### PROVIDED DATA
---------------

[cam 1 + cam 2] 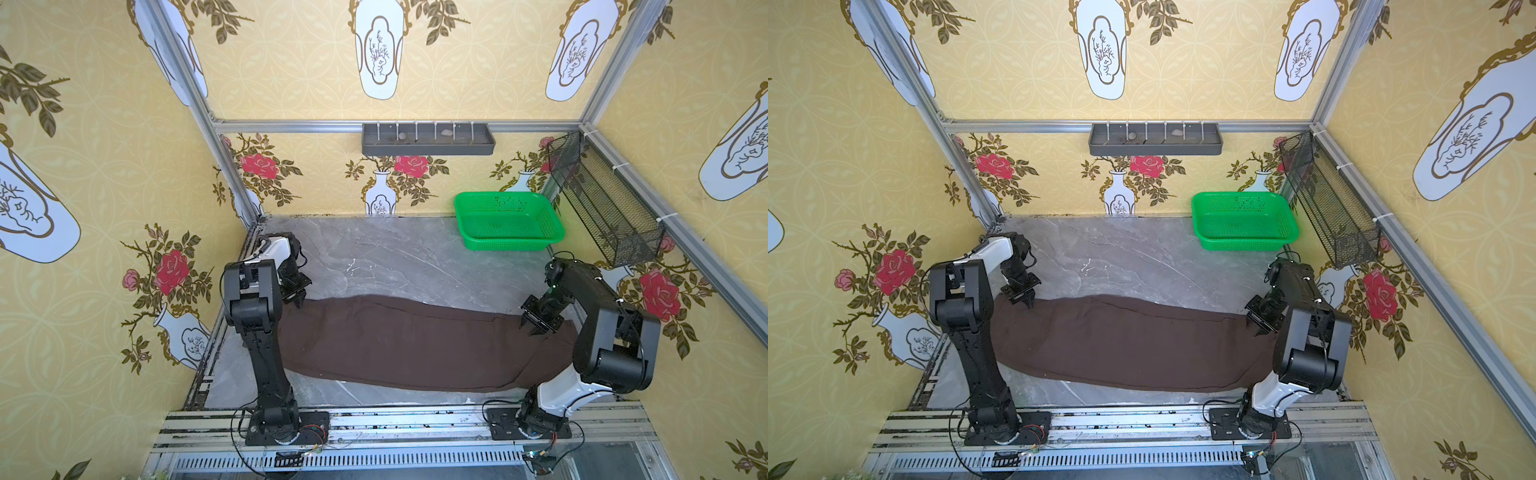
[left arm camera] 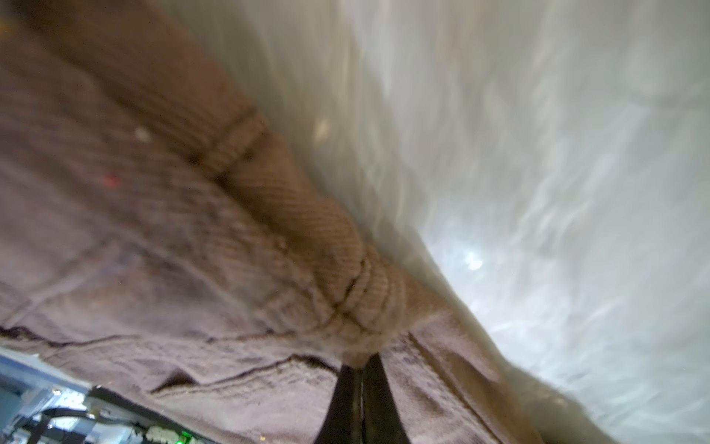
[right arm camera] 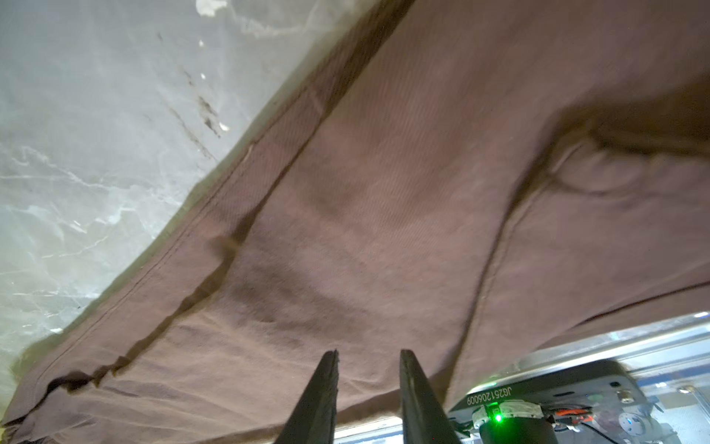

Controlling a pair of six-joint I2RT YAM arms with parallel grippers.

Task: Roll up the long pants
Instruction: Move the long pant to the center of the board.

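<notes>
The long pants [image 1: 415, 345] [image 1: 1133, 345] lie dark brown across the grey marble table, stretched from left to right in both top views. My left gripper [image 1: 297, 301] [image 1: 1027, 301] stands at their far edge at the left end. In the left wrist view it [image 2: 359, 361] is shut, pinching a small bunch of the thick ribbed hem of the pants [image 2: 269, 215]. My right gripper [image 1: 528, 328] [image 1: 1255, 328] hovers over the right end. The right wrist view shows it [image 3: 369, 351] open just above the flat cloth [image 3: 384, 192], with nothing between its fingers.
A green plastic basket [image 1: 509, 243] sits at the back right of the table. On the right wall hangs a black mesh rack [image 1: 606, 203], and a grey shelf tray [image 1: 428, 143] hangs on the back wall. Aluminium rails [image 1: 395, 419] carry both arm bases along the front edge.
</notes>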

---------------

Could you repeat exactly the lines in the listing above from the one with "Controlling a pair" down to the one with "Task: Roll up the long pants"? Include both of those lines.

### SOLUTION TO THE EXERCISE
Controlling a pair of six-joint I2RT YAM arms with parallel grippers.

Task: Roll up the long pants

For this exercise, the work is now complete.